The extracellular enzyme dextransucrase (α 1,6-glucan: D-fructose 2-glucosyltransferase EC 2.4.1.5) was concentrated and purified from the fermentor culture of Leuconostoc mesenteroides (ATCC 10830) by a three-step procedure: centrifugation, membrane ultrafiltration and dialysis, and gel permeation chromatography. Two enzyme preparations which contained dextransucrase activity of 0.95 U/ml and 1.59 U/ml were used for this study. The contaminating enzyme levansucrase was determined to be less than 2%.

Shear inactivation study was performed on a batch reactor after subjecting the enzyme solution to a shear rate of 1046 second⁻¹ in the couette viscometer for several different periods of shear exposure time. The kinetic data showed dextransucrase lost part of its catalytic power due to shear inactivation.

A correlation curve of the remaining dextransucrase activity versus a dimensionless group-shear strain was generated in the absence of substrate. The data revealed there was not inactivation until shear strain reached 10⁵. Two sets of the correlation curves were generated on the same system but with the presence of substrate at two different levels of enzyme loading. Both results indicated less shear inactivation effect in the presence of substrate and this protective effect on substrate binding strongly endorses Ebert and Schenk's hypothesis that there are substrate induced conformation changes of the enzyme molecule.
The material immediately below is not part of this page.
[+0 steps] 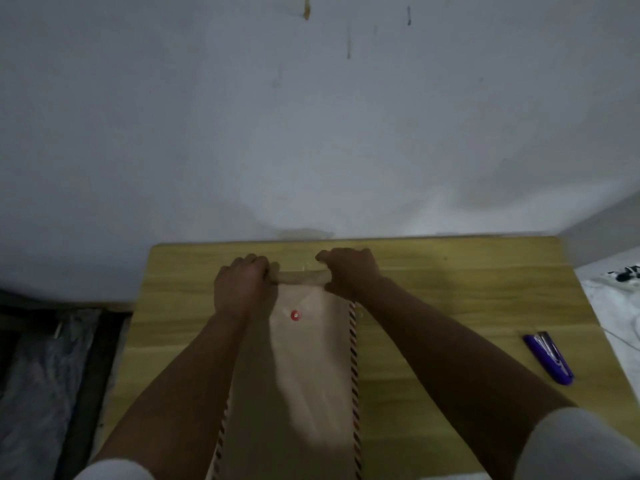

In order to find any long range effect on the catalytic specificity of the enzyme molecule associated with shear inactivation, the dextransucrase solution with different shear histories was incubated with sucrose. The synthesized dextrans were then precipitated out by a 83% ethanol-water mixture. When the molecular structure of the dextran precipitates was analyzed on ¹³C NMR spectroscopy at 90°C, it was found that there was no change in the polymer structure. But one of the spectra which corresponded to the dextransucrase preparation with the longest shear history contained resonance peaks of levan. All these findings lead to the conclusion that shear induced conformational changes of the enzyme molecule can not alter their catalytic specificity, and that the sensitivity toward shear inactivation is much greater by dextransucrase than by the small quantity of levansucrase present.